How PostgreSQL Autovacuum works ?

Understanding PostgreSQL Autovacuum for Performance and Reliability – Troubleshooting PostgreSQL Performance


What is VACUUM in PostgreSQL ?

In PostgreSQL, whenever rows in a table deleted, The existing row or tuple is marked as dead ( will not be physically removed) and during an update, it marks corresponding exiting tuple as dead and inserts a new tuple so in PostgreSQL UPDATE operations = DELETE + INSERT. These dead tuples consumes unnecessary storage and eventually you have a bloated PostgreSQL database, This is a serious issue to solve for a PostgreSQL DBA. VACUUM reclaims in the storage occupied by dead tuples, Please keep this noted that reclaimed storage space is never given back to the resident operating system rather they are just defragmented within the same database page and so storage for reuse to future data inserts in the same table. Does the pain stops here ? No, It doesn’t. Bloat seriously affect the PostgreSQL query performance, In PostgreSQL tables and indexes are stored as array of fixed-size pages ( usually 8KB in size). Whenever a query requests for rows, the PostgreSQL instance loads these pages into the memory and dead rows causes expensive disk I/O during data loading.

Blame it on PostgreSQL Multi-Version Concurrency Control (MVCC) for bloating.  Because, Multi-Version Concurrency Control (MVCC) in PostgreSQL is committed to maintain each transaction isolated and durable ( ACID compliance in transaction management), readers never block writers and vice versa. Every transaction ( such as an insert, update or delete, as well as explicitely wrapping a group of statements together via BEGIN – COMMIT.) in PostgreSQL is identified by a transaction ID called XID. When a transaction starts, Postgres increments an XID and assigns it to the current transaction.

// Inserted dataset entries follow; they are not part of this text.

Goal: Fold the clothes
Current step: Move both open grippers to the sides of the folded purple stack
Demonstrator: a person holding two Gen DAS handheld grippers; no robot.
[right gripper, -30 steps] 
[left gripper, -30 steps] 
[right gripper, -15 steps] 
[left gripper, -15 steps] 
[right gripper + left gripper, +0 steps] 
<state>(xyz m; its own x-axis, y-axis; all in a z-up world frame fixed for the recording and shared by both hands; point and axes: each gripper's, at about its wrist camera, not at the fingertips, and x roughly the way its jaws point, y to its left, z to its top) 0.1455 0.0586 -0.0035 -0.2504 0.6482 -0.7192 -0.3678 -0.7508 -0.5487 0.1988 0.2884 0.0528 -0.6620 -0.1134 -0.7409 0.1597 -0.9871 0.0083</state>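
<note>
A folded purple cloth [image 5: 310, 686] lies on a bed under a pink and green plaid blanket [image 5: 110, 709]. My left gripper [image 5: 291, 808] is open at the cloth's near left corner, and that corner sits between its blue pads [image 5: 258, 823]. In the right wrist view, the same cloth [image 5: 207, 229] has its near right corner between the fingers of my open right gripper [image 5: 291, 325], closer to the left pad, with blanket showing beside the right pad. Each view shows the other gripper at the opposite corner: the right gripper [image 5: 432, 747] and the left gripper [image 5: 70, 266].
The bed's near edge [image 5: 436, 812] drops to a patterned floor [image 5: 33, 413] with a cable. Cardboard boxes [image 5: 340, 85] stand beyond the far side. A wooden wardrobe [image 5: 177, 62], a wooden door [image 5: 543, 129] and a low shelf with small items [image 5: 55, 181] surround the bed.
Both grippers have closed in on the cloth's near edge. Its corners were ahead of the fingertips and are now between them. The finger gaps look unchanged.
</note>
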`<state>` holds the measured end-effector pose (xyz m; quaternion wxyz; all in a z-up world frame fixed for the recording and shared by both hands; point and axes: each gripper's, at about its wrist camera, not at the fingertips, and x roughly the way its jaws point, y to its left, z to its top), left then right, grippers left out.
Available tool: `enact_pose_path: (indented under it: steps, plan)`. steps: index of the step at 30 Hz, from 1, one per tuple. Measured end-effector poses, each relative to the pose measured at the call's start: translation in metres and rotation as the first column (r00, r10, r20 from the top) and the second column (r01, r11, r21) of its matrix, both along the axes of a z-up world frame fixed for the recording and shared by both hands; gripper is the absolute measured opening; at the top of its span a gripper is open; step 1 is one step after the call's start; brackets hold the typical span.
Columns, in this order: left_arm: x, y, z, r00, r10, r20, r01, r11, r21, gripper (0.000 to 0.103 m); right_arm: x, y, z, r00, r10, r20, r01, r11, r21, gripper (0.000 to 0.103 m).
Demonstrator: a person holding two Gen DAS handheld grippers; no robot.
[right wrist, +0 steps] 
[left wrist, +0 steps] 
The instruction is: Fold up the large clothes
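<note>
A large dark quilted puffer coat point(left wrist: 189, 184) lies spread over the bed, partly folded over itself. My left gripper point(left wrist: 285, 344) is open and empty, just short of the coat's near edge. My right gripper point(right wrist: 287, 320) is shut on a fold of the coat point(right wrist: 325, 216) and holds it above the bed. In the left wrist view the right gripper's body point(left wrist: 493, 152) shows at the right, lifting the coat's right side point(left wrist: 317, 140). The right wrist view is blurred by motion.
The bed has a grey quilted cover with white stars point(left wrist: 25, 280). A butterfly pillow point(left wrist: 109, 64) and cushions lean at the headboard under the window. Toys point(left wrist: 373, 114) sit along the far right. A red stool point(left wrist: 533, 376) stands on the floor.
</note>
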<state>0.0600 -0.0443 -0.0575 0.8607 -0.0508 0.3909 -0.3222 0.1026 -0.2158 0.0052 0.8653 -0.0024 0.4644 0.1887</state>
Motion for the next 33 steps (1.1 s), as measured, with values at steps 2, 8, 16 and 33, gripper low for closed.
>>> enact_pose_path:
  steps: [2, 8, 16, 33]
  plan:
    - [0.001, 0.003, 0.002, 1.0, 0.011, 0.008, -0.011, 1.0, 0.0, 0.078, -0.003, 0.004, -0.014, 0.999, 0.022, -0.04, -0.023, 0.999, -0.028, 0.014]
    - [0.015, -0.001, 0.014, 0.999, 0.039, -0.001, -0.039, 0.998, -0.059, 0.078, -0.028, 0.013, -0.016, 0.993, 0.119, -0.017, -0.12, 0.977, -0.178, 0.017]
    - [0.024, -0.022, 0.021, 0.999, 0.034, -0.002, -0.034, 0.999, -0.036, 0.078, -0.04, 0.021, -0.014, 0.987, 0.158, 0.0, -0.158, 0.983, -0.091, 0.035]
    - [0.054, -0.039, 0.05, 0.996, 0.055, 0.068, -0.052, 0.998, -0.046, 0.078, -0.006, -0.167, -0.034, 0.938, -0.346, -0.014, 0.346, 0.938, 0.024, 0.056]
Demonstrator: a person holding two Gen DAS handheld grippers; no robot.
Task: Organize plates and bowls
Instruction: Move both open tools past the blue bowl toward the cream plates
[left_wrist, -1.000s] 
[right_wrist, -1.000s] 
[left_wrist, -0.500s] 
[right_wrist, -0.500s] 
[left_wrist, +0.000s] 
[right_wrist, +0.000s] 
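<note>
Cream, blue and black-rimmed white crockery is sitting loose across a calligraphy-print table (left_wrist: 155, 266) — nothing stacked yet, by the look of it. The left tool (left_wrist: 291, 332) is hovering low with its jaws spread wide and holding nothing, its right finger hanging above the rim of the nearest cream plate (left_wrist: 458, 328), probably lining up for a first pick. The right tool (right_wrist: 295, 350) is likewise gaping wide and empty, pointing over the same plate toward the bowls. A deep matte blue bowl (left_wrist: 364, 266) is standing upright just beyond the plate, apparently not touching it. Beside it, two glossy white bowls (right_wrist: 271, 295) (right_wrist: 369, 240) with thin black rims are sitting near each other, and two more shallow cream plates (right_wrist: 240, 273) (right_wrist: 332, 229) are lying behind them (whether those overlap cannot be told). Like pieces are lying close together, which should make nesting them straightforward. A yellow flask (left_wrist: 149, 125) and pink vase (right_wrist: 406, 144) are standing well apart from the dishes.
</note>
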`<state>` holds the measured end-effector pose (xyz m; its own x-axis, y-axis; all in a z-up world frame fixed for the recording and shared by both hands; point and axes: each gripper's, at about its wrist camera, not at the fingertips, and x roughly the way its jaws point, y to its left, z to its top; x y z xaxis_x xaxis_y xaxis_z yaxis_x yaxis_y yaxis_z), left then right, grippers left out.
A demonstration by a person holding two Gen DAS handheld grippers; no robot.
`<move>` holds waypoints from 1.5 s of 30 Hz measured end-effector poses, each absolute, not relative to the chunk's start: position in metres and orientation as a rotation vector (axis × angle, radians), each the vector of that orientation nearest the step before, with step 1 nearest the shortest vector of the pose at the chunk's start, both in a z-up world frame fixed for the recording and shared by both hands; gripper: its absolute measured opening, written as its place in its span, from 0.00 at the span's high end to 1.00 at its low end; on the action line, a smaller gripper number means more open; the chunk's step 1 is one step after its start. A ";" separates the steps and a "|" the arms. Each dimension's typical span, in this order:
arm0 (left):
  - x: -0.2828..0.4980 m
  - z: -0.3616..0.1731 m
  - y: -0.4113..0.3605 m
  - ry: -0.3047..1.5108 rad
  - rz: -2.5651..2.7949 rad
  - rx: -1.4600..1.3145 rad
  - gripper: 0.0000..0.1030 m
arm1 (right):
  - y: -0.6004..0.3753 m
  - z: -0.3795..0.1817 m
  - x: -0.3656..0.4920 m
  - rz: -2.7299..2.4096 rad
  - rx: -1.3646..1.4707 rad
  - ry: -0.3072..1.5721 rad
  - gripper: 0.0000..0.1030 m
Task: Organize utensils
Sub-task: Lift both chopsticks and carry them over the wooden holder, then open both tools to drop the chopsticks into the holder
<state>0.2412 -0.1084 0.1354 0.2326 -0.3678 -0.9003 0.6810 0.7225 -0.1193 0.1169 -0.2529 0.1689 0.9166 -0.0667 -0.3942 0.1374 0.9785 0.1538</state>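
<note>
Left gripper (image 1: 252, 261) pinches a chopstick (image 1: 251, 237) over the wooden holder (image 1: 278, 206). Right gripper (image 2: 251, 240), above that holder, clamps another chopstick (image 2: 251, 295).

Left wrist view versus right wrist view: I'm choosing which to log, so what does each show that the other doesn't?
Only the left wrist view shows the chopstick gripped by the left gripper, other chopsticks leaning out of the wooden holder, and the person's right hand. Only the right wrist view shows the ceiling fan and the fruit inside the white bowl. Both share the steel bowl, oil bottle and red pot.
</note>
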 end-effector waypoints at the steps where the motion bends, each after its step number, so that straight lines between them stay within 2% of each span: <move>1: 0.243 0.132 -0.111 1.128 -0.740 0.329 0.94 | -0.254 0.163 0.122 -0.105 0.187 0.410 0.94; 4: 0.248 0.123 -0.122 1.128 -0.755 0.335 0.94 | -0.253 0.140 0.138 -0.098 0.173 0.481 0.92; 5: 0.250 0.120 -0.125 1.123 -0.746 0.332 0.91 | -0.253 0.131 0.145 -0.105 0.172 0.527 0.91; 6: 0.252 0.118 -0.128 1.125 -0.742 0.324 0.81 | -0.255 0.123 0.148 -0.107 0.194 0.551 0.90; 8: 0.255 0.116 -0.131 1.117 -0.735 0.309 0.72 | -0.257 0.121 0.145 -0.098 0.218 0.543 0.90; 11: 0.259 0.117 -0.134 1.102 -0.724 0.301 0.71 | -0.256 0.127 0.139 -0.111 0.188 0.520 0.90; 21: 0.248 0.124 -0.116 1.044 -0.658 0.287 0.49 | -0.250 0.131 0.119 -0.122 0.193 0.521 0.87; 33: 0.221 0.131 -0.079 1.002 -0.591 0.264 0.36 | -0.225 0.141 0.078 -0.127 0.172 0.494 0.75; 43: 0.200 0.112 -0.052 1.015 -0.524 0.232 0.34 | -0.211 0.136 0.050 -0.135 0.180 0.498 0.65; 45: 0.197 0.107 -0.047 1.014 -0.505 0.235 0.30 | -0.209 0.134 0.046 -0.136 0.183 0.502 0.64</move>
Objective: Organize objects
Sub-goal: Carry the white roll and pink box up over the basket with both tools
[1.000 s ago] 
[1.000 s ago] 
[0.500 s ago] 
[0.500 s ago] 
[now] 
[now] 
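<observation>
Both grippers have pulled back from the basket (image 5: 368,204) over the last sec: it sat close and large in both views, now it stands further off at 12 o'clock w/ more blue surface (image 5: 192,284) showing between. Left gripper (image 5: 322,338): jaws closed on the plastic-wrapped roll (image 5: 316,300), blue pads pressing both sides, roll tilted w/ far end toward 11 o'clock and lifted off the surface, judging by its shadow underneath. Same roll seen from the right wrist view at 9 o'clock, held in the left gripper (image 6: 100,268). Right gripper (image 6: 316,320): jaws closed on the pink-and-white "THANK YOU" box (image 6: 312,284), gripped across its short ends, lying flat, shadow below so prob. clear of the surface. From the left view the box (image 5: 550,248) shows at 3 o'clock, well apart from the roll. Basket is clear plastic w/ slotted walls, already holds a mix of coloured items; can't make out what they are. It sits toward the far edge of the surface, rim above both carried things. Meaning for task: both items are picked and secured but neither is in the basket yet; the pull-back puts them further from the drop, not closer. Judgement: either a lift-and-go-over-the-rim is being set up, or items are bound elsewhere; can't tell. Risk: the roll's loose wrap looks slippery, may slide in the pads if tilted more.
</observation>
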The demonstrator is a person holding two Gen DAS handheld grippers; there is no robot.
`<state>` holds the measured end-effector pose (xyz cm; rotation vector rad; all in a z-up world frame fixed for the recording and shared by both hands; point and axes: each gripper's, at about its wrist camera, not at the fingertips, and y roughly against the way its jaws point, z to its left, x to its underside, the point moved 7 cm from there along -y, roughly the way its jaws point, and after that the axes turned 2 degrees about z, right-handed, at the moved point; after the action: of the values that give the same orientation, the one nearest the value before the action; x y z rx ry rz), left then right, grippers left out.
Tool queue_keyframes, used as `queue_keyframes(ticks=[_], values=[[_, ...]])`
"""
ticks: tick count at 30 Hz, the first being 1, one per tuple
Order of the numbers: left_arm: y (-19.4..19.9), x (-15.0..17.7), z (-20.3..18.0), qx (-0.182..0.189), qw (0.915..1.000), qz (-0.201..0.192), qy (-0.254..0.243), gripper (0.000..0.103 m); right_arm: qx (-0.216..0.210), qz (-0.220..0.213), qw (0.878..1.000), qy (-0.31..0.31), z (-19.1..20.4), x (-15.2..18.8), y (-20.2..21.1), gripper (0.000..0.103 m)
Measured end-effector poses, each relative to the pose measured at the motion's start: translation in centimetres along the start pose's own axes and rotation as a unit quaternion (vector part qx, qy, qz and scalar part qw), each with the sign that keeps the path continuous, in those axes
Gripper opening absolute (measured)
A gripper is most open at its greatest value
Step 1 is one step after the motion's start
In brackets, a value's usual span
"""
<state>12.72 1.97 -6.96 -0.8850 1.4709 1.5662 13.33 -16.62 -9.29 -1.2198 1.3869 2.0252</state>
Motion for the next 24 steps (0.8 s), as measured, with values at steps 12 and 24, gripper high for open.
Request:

PostgresSQL also stores transaction information on every row in the system, which is used to determine whether a row is visible to the transaction or not. Because different transactions will have visibility to a different set of rows, PostgreSQL needs to maintain potentially obsolete records. This is why an UPDATE actually creates a new row and why DELETE doesn’t really remove the row: it merely marks it as deleted and sets the XID values appropriately. As transactions complete, there will be rows in the database that cannot possibly be visible to any future transactions. These are called dead rows ( technically bloated records in PostgreSQL).

How PostgreSQL database handles bloating for optimal performance and storage efficiency ?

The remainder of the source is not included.